-- EXTRACTED MATERIAL follows --

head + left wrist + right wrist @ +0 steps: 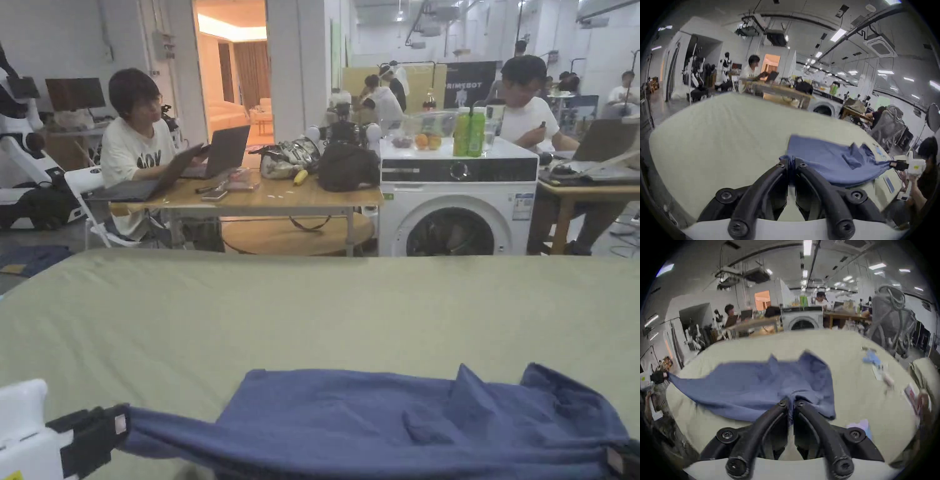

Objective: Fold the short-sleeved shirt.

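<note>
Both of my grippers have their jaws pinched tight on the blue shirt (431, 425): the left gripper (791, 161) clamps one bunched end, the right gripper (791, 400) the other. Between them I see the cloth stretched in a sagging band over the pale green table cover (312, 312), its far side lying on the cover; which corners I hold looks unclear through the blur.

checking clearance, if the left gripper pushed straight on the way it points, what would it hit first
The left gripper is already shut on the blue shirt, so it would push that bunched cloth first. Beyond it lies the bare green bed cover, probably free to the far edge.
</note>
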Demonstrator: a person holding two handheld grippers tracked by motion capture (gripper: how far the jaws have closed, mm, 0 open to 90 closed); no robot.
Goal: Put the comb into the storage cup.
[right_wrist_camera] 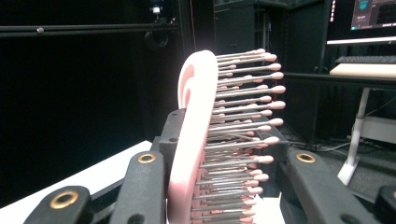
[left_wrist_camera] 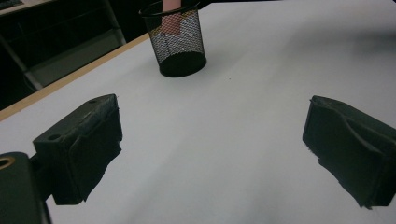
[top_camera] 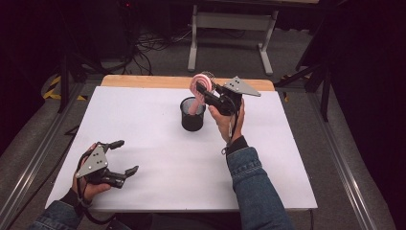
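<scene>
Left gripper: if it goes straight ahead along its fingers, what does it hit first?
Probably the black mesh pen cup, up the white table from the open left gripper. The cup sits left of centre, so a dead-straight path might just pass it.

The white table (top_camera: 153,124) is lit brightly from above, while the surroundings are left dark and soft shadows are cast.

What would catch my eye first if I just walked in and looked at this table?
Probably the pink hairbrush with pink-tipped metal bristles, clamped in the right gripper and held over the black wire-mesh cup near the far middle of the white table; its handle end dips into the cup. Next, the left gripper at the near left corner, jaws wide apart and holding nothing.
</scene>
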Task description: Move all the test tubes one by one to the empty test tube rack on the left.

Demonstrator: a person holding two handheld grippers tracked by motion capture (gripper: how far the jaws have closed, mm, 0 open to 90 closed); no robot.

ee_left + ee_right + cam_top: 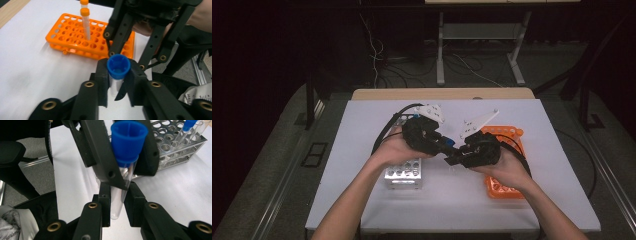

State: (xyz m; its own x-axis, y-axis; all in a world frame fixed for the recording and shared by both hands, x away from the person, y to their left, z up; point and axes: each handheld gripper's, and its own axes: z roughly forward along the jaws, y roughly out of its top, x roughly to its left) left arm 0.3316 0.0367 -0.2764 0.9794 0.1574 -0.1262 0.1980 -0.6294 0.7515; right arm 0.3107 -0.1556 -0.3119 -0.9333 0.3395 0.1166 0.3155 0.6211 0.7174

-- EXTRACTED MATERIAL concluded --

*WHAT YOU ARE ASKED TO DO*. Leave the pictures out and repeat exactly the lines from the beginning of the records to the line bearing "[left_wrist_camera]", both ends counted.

*ANSWER SECTION*.
head + left wrist + right wrist @ +0 steps: 

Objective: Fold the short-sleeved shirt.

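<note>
Both of my grippers have their jaws pinched tight on the blue shirt (431, 425): the left gripper (791, 161) clamps one bunched end, the right gripper (791, 400) the other. Between them I see the cloth stretched in a sagging band over the pale green table cover (312, 312), its far side lying on the cover; which corners I hold looks unclear through the blur.

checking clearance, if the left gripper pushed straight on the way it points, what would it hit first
The left gripper is already shut on the blue shirt, so it would push that bunched cloth first. Beyond it lies the bare green bed cover, probably free to the far edge.
</note>
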Demonstrator: a person holding two handheld grippers tracked by motion capture (gripper: how far the jaws have closed, mm, 0 open to 90 closed); no robot.
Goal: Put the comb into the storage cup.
[right_wrist_camera] 
[left_wrist_camera] 

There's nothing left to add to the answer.